— EXERCISE AIM —
From the entries below, please output exactly the lines starting at the one containing "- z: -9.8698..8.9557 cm" and ending at the one containing "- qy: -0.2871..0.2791", both included.
....
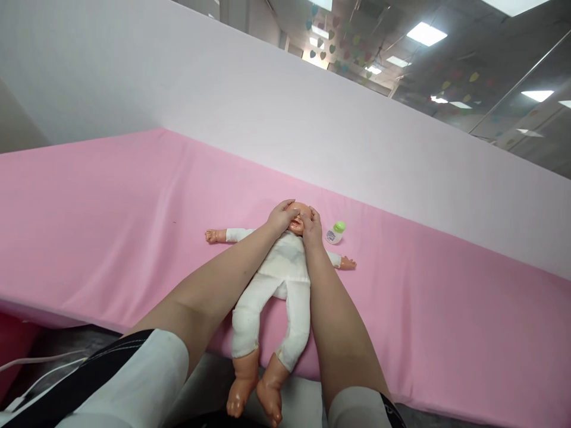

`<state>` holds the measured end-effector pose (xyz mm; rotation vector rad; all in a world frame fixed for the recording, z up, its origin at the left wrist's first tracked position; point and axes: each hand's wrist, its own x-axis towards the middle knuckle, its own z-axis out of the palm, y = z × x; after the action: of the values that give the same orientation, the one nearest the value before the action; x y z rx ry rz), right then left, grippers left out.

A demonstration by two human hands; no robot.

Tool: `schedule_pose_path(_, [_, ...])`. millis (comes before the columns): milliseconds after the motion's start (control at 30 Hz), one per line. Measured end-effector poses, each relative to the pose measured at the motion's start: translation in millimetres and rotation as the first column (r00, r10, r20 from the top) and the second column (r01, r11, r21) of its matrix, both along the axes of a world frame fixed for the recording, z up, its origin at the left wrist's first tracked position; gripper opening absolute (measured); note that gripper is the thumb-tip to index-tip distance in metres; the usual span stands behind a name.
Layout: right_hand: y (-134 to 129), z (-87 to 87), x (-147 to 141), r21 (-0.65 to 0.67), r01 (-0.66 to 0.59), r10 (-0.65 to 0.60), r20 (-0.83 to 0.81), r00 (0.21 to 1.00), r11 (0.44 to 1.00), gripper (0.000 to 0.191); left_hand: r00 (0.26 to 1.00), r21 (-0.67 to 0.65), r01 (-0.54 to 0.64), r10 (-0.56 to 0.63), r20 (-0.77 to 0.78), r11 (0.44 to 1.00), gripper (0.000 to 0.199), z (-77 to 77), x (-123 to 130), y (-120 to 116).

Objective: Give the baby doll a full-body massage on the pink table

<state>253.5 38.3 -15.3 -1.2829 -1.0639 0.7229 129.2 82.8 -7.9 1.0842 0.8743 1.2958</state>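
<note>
A baby doll (285, 258) in a white cloth suit lies on its back, arms spread and feet pointing towards me. My left hand (281, 217) is curved round one side of the doll's head, its thumb across the face near the eye. On the other side, my right hand (313, 226) cups the head the same way, thumb by the nose. Both hands touch the doll, and between them the mouth and forehead show. Fingers behind the head are partly hidden. Close to my right hand, a small clear bottle (334, 233) with a green cap rests on the mat.
The doll lies on a pink padded surface (446, 309) whose front edge is near me. Behind it rises a white wall panel (285, 119), with glass (446, 77) above. White cables (40, 374) hang at the lower left.
</note>
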Motion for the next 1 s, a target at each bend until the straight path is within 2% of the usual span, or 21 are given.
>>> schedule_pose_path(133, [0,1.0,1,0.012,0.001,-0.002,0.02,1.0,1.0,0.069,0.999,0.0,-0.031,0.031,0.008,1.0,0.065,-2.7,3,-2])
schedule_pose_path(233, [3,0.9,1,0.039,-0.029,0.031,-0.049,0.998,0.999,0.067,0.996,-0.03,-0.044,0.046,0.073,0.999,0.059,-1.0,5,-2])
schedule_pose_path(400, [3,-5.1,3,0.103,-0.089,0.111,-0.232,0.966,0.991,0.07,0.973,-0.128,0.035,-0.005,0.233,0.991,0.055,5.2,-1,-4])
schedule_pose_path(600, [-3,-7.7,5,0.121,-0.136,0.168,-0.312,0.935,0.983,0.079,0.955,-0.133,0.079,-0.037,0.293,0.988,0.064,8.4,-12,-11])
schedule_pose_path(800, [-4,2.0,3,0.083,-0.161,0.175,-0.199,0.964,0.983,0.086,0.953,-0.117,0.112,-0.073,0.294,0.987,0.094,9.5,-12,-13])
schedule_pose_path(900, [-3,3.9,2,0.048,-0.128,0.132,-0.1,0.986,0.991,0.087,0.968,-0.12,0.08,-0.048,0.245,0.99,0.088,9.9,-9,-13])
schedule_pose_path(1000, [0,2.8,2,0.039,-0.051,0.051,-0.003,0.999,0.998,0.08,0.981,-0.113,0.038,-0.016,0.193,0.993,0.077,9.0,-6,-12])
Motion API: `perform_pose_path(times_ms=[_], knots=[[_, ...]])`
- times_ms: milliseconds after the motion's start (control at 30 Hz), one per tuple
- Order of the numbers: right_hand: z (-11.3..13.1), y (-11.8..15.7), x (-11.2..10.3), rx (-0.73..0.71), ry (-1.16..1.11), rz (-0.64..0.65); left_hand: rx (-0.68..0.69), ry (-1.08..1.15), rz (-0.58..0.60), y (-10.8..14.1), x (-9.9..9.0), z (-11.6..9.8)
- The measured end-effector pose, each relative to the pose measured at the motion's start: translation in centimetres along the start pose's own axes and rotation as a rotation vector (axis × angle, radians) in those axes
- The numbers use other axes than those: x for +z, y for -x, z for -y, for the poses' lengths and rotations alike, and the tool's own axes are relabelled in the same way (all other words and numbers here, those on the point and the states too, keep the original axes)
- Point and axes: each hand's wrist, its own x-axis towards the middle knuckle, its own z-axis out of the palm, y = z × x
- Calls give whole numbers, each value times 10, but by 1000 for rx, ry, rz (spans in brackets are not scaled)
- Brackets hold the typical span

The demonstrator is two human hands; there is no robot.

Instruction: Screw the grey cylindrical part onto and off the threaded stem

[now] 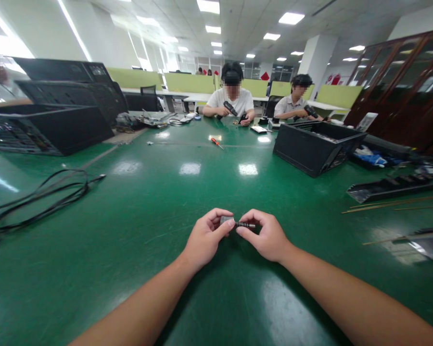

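Near the middle of the green table (151, 192), my left hand (206, 236) pinches a small grey cylindrical part (226, 219) between thumb and fingers. A thin dark ribbed shaft (244, 224) with a shiny tip extends to the right of it. My right hand (267, 235) has its thumb and fingers closed around this shaft. The cylinder and the shaft lie in one line, but whether they are joined is hidden by my left fingertips. Both hands are close together, just above the table surface.
Black cables (54, 197) lie at left, beneath black computer cases (75, 120). A red screwdriver (217, 142) lies ahead. Another black case (315, 146), a metal tray (393, 186) and thin rods (389, 204) are at right. Two people (232, 98) sit across, holding dark tools.
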Motion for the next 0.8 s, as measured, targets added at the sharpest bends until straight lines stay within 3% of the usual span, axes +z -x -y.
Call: perform_pose_path(times_ms=[800], knots=[[0,1,0,26,-25,18,-6,-15,-9,0,0,0]])
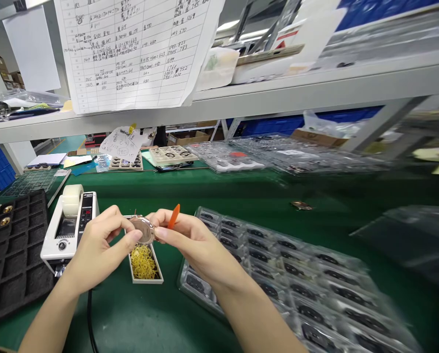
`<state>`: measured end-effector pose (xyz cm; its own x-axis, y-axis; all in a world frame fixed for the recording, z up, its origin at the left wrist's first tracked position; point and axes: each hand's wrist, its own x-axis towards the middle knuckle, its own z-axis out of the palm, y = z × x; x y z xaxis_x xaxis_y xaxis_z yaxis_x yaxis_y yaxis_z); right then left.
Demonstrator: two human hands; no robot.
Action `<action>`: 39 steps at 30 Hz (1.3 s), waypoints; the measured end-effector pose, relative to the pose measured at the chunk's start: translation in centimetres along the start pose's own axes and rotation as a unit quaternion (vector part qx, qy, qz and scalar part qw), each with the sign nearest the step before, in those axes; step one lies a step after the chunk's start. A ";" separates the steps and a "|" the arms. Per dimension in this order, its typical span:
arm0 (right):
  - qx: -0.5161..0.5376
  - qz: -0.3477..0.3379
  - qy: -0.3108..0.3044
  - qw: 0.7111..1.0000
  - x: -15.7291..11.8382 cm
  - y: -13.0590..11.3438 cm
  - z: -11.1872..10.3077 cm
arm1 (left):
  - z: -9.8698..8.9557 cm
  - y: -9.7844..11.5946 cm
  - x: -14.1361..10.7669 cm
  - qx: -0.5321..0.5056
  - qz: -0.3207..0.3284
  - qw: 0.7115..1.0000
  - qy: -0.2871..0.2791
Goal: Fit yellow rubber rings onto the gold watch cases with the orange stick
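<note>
Both bare hands are raised over a green bench mat (131,316), pinching a round rose-gold watch case (142,229) by its rim. The left hand (97,250) clenches one side, and the right hand (192,242) closes on the other, also grasping a slim orange plastic pick (174,216) that tilts up from its fingers (the pick's lower end is hidden). The case sits directly above a small white open-topped box (146,272) holding a tangle of thin yellow bands, with little room between them. The left hand is just beside a white tape dispenser (70,235), which carries a roll of clear tape (72,200). Further left, a black foam compartment tray (9,274) holds round gold-coloured parts at its top corner. The right forearm crosses the near edge of a large clear plastic blister tray (278,279) of dark round parts, while a wide strip of green mat stretches beyond the hands.
</note>
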<state>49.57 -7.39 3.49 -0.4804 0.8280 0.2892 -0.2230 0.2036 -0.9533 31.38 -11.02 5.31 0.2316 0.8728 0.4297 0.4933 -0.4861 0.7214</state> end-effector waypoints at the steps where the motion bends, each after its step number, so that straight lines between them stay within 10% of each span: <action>1: -0.001 0.000 0.001 1.000 0.0 0.0 0.0 | 0.0 0.0 0.0 0.001 -0.001 1.000 0.001; 20: 0.000 -0.005 -0.003 1.000 -0.1 0.3 0.0 | 0.7 0.2 0.0 0.037 0.009 0.999 0.027; 27: -0.001 0.000 0.023 1.000 0.3 0.3 -0.5 | 0.7 0.1 0.1 0.177 -0.032 0.973 0.145; 31: 0.010 0.012 0.025 1.000 0.7 0.5 -0.7 | 0.2 -0.6 0.3 0.151 0.047 0.964 0.214; 39: 0.123 0.050 -0.021 0.991 0.2 0.9 0.7 | 1.2 -1.0 0.4 -0.009 0.148 0.987 0.060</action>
<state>48.71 -7.38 2.76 -0.5450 0.8136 0.2025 -0.3706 -0.0170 -0.9286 31.96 -10.14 4.08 0.2610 0.6814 0.6838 0.4043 -0.7204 0.5635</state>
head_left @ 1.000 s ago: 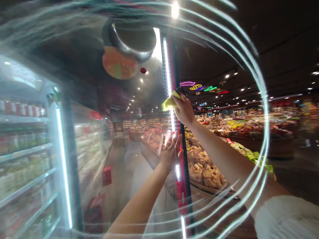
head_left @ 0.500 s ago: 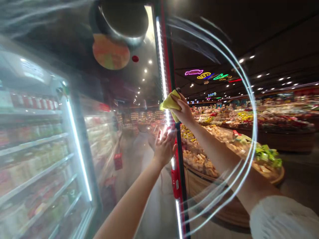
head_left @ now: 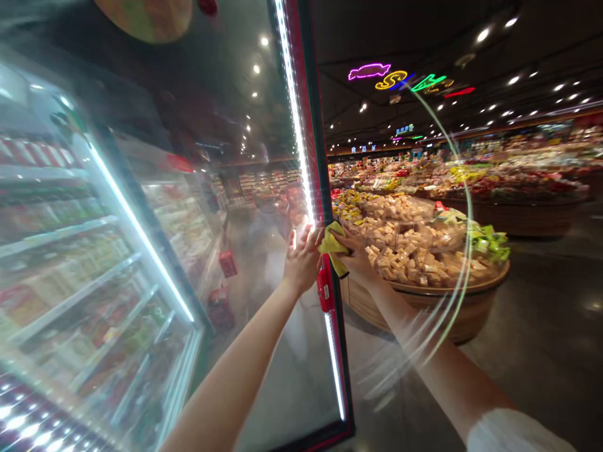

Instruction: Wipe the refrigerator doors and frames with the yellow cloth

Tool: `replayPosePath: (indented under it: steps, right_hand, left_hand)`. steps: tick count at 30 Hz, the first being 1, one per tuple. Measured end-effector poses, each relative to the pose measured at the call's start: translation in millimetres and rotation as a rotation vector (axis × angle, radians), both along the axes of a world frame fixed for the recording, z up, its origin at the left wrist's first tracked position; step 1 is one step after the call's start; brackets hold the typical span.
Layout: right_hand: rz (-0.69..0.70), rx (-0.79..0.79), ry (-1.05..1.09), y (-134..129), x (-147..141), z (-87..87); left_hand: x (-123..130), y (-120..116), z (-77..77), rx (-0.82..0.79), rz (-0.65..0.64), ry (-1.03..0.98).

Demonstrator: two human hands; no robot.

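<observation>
Wooden bin (head_left: 464, 317) beyond glass cooler door (head_left: 282, 376)

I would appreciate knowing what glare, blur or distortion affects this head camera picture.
In the head view, the door's LED strip glares white, a curved light streak crosses the right side, the right forearm smears, and the wide lens tilts the cooler shelves.

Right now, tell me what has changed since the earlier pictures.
The right hand has moved down the door's frame, from high up to about the level of the left hand, still gripping the yellow cloth. Nothing was let go. The left hand stays spread on the glass door, beside the frame.
</observation>
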State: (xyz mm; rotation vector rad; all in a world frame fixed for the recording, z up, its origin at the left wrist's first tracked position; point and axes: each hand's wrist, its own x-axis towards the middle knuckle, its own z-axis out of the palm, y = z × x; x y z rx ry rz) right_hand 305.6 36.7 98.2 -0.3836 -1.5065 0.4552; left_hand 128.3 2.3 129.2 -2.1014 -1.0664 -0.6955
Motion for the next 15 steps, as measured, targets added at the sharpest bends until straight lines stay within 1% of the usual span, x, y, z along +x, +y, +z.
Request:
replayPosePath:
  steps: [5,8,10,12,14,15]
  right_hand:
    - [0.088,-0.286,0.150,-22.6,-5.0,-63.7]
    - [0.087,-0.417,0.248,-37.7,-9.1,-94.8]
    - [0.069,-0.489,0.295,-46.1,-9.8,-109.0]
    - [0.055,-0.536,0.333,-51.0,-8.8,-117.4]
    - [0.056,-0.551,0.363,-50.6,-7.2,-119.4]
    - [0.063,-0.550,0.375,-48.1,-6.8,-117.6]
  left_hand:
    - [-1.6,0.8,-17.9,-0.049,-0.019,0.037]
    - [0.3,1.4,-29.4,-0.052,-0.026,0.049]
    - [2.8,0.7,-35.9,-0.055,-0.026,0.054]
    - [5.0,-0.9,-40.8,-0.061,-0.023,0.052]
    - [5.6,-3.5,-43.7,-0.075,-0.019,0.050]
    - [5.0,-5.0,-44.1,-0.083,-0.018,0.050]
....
— RESULT FOR THIS EXERCISE —
  - z: -9.8698..8.9557 cm
  - y: -9.7844..11.5946 cm
  - x: -14.1361..10.7669 cm
  - qx: -0.5321..0.5056
  - qz: -0.3207..0.3284
  - qw: 0.7115..1.0000
  - qy: -0.2871..0.2791

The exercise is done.